_PROBLEM DESCRIPTION_
Your answer should be the full data, transcribed exactly, with no pictures in it.

───── DATA EXCERPT ─────

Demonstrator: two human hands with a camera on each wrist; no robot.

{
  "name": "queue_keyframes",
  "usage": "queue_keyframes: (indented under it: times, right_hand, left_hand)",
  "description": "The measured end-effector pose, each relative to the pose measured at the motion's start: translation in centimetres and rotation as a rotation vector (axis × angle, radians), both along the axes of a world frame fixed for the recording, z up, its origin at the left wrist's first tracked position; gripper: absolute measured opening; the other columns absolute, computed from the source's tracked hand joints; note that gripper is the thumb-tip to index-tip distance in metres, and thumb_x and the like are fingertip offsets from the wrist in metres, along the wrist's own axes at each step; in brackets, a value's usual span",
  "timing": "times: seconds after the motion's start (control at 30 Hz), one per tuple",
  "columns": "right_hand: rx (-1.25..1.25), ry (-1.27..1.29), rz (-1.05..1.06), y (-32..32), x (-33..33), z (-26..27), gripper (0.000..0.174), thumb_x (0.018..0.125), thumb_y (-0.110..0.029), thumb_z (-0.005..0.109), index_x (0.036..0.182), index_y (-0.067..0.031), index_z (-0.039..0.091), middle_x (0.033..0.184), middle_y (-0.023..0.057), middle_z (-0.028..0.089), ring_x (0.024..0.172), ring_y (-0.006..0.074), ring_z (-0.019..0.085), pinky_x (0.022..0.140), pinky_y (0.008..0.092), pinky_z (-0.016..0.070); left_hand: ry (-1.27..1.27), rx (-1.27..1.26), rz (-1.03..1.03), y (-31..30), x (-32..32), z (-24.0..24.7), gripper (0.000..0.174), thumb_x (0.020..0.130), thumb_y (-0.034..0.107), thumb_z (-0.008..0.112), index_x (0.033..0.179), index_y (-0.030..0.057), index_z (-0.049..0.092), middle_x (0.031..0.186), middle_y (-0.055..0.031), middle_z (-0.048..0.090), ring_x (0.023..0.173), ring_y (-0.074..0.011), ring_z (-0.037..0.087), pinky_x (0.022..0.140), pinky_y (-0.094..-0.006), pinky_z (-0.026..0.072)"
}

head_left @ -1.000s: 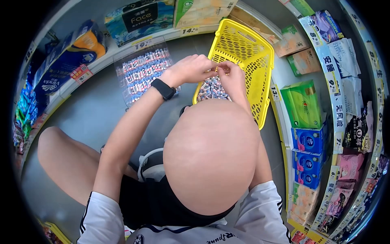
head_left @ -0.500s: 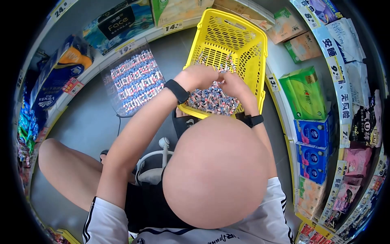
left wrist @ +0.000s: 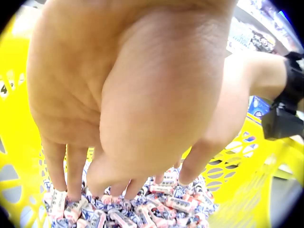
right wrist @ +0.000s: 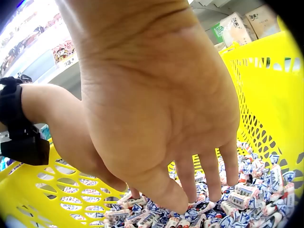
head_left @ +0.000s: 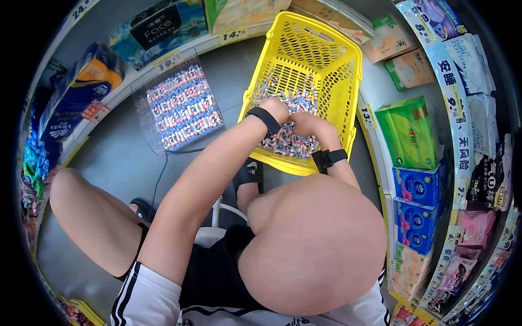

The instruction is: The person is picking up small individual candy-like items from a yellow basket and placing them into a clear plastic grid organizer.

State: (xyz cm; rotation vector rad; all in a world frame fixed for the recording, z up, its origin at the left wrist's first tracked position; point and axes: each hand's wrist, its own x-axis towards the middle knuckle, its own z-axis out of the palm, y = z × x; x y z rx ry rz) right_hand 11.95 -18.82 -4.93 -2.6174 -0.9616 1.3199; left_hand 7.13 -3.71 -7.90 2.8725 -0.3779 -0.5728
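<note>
Many small wrapped candies [head_left: 291,142] in white, blue and red wrappers lie in a yellow shopping basket [head_left: 348,92]. Both hands reach down into it, side by side. The left hand [head_left: 276,110] has its palm over the pile, and in the left wrist view its long, nearly straight fingers [left wrist: 74,171] touch the candies. Close beside it is the right hand [head_left: 311,126]; in the right wrist view its fingers [right wrist: 209,173] point down, spread and mostly straight, with the tips at the candies. No candy shows gripped in either hand.
Left of the basket, a clear box [head_left: 185,111] holds neat rows of the same candies on the grey floor. Shelves with tissue packs [head_left: 408,133] curve around the right, and boxed tissues [head_left: 157,32] stand behind. A cable [head_left: 160,174] runs across the floor near a slippered foot [head_left: 250,174].
The hands came together over the basket, then lowered and moved slightly apart onto the candies. Candies that were heaped at the near end now spread further across the basket's bottom.
</note>
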Motion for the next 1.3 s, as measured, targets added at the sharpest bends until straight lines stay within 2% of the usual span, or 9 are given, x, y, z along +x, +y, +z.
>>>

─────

_TASK ANSWER_
Demonstrator: two human hands with a camera on each wrist; no robot.

{
  "name": "queue_keyframes",
  "usage": "queue_keyframes: (indented under it: times, right_hand, left_hand)",
  "description": "The measured end-effector pose, each relative to the pose measured at the motion's start: translation in centimetres and rotation as a rotation vector (axis × angle, radians), both along the axes of a world frame fixed for the recording, z up, its origin at the left wrist's first tracked position; gripper: absolute measured opening; the other columns absolute, computed from the source's tracked hand joints; note that gripper is the thumb-tip to index-tip distance in metres, and thumb_x and the like are fingertip offsets from the wrist in metres, along the wrist's own axes at each step; in brackets, a value's usual span",
  "timing": "times: seconds after the motion's start (control at 30 Hz), one per tuple",
  "columns": "right_hand: rx (-1.25..1.25), ry (-1.27..1.29), rz (-1.05..1.06), y (-32..32), x (-33..33), z (-26..27), gripper (0.000..0.174), thumb_x (0.018..0.125), thumb_y (-0.110..0.029), thumb_z (-0.005..0.109), index_x (0.036..0.182), index_y (-0.067..0.031), index_z (-0.039..0.091), middle_x (0.033..0.184), middle_y (-0.023..0.057), middle_z (-0.028..0.089), ring_x (0.024..0.172), ring_y (-0.006..0.074), ring_z (-0.019..0.085), pinky_x (0.022..0.140), pinky_y (0.008..0.092), pinky_z (-0.016..0.070); left_hand: ry (-1.27..1.27), rx (-1.27..1.26), rz (-1.03..1.03), y (-31..30), x (-32..32), z (-24.0..24.7), gripper (0.000..0.174), thumb_x (0.020..0.130), thumb_y (-0.034..0.107), thumb_z (-0.008..0.112), index_x (0.033..0.179), index_y (-0.030..0.057), index_z (-0.049..0.092), middle_x (0.031..0.186), middle_y (-0.055..0.031), middle_z (-0.048..0.090), ring_x (0.023..0.173), ring_y (-0.074..0.011), ring_z (-0.037..0.087), pinky_x (0.022..0.140), pinky_y (-0.094..-0.006), pinky_z (-0.026..0.072)"
}

head_left @ -1.000s: 
head_left @ -0.500s: 
left wrist @ +0.000s: 
right wrist @ +0.000s: 
head_left @ +0.000s: 

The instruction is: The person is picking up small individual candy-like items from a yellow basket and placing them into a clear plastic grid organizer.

State: (xyz cm; rotation vector rad; all in a world frame fixed for the recording, z up, its origin at the left wrist's first tracked position; point and axes: each hand's wrist, its own x-axis towards the middle knuckle, its own z-axis out of the palm, y = z × x; x y z rx ry rz) right_hand 11.95 -18.82 -4.93 -2.6174 -0.9616 1.3199; left_hand 7.13 -3.71 -7.90 2.8725 -0.3779 -0.5728
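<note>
Many small wrapped candies [head_left: 291,142] in white, blue and red wrappers lie in a yellow shopping basket [head_left: 348,92]. Both hands reach down into it, side by side. The left hand [head_left: 276,110] has its palm over the pile, and in the left wrist view its long, nearly straight fingers [left wrist: 74,171] touch the candies. Close beside it is the right hand [head_left: 311,126]; in the right wrist view its fingers [right wrist: 209,173] point down, spread and mostly straight, with the tips at the candies. No candy shows gripped in either hand.
Left of the basket, a clear box [head_left: 185,111] holds neat rows of the same candies on the grey floor. Shelves with tissue packs [head_left: 408,133] curve around the right, and boxed tissues [head_left: 157,32] stand behind. A cable [head_left: 160,174] runs across the floor near a slippered foot [head_left: 250,174].
The hands came together over the basket, then lowered and moved slightly apart onto the candies. Candies that were heaped at the near end now spread further across the basket's bottom.
</note>
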Motion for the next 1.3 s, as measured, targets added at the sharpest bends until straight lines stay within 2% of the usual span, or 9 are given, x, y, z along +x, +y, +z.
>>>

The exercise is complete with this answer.